This is a superclass event in the Poison Pawn Grand Prix in association with D&D Financial Consultants, proudly sponsored by Benson Insurance Brokers Ltd, held from 05/10/2019 - 10/10/2018 (Sat - Thur). Canterbury Chess Club also acknowledges and thanks NZCF and the Steele Trust for their significant support.

Location
The spectacular Hanmer Springs – approximately 130km from Christchurch, or about 1hr 45 mins by car. Bring the family and make a holiday of it and enjoy the world-famous hot pools, bungee jumping, rafting, boating, and various outdoor reserves and walks.

Venue
Heritage Hotel Hanmer, 1 Conical Hill Rd, Hanmer Springs (corner of Jollies Pass Road) – 0800 368888 or visit their website (https://www.heritagehotels.co.nz/hotels/heritage-hanmer-springs). The venue is right in the centre of Hanmer Springs, directly opposite the Hanmer Springs hot pools.

Format
9 round Swiss tournament over 6 days (see timetable below). Pairings will be done with Vega.

Half-point Byes
To give flexibility to chess enthusiasts combining the tournament with a holiday, any player may elect to take up to three half-point byes, to be taken no later than round seven except that any NZ player who wishes to be eligible to win the South Island Championship title may only take one half-point bye. The Chief Arbiter must be informed before the end of the previous round or when entering for first round byes.

Time Control
90 minutes for the game plus 30 seconds per move added from move 1.

Rating
The tournament will be NZCF-rated and FIDE-rated. For the purposes of pairings and grade prizes, NZCF standard ratings will be used. Where players do not have a published NZCF rating, the Chief Arbiter may assign a rating at his discretion. Please note that all NZ players must be registered with NZCF – unregistered players may register when entering or at the event for $20. Non-NZ players must have a FIDE ID prior to entering.

Prizes
A minimum prize fund of $5000 is guaranteed: 1st $1500 2nd $1200 3rd $900 4th $600, Under 2000 and 1700 grades 1st $200 2nd $150, All Canterbury Champion $100. Players may not win an open and a grade prize – they will be awarded the highest dollar value prize. The highest-placed South Island player will be the 2019 South Island Champion. Please note that any player who takes more than one half-point bye will not be eligible for the South Island Championship. The highest-placed Canterbury resident will be the 2019 All Canterbury Champion – this prize is additional to any other prizes won. NZ Master points are on offer - 10 points for 1st, 6 for 2nd, 3 for 3rd and 1 for 4th.

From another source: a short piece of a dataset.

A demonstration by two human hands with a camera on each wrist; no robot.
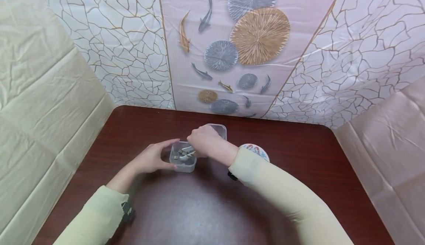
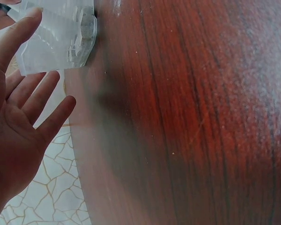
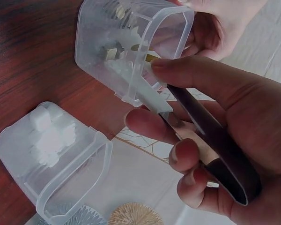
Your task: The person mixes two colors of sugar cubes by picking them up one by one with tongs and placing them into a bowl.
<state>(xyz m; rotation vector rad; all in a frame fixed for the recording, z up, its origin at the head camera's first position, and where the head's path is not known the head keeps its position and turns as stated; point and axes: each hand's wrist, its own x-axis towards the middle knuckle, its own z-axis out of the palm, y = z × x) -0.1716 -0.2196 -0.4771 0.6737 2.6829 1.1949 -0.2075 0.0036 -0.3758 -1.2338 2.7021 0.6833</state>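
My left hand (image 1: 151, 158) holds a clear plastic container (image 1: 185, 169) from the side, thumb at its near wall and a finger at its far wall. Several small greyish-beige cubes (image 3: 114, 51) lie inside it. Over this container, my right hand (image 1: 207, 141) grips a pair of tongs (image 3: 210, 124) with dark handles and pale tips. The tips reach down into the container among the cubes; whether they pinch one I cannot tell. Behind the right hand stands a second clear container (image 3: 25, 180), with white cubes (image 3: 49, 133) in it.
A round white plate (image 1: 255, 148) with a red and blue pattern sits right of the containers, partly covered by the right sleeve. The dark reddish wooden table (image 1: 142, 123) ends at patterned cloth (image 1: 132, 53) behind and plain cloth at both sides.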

Tournament Organiser/Chief Arbiter
For enquiries, please contact IA Craig Hall:
E-mail: canterbury@chess.org.nz
Mobile: (021) 1289-543

Official Website
Vega links and entry forms will be available at www.newzealandchess.org.nz in the calendar section. Tournament Regulations and other information e.g. accommodation and transport options are available at the Canterbury Chess Club website at www.chess.org.nz - link to the left.

Entry Details
The entry fee is $100 for players who enter and pay by 31 August 2019, or $125 for players who enter and/or pay after 31 August 2019. Please note entries will not be accepted after 30 September 2019. Players with GM, WGM, IM or WIM titles may enter for free – entry fee will be deducted from any prizes won. Please note that all NZ players must be registered with NZCF – unregistered players may register at entry for $20. Non-NZ players must have a FIDE ID prior to entering.

Overseas Players
The entry fee may be paid in cash at the venue, in which case the entry fee will be based on the date the entry is received – a copy of flight tickets to NZ must be provided with the entry to take advantage of this. Titled overseas players must also provide a copy of flight tickets to NZ with their entry in order to qualify for the free entry above.

To Enter
Email: canterbury@chess.org.nz with your name, phone number, NZCF registration code and FIDE ID, and pay the entry fee by internet banking to: 03 0802 0093915 00 (please include your name and “Hanmer” as a reference). To take a half-point bye in the first round, please advise when entering. Other payment options include depositing funds directly into the account above at a Westpac bank or ATM in NZ (please advise by email, and, if possible, please include your name and “Hanmer” as a reference).

Playing Schedule


Saturday 5th October
Registration*
1:00pm – 1:45pm
Players Meeting
2:00pm





Round One
2:30pm


Sunday 6th October
Round Two
9:00am
Round Three
2:30pm


Monday 7th October
Round Four
9:00am
Round Five
2:30pm


Tuesday 8th October
Round Six
9:00am




Wednesday 9th October
Round Seven
9:00am
Round Eight
2:30pm


Thursday 10th October
Round Nine
9:00am
Prizegiving
Following Round 9



*Players who have not registered by 1:45pm may not be paired for round one.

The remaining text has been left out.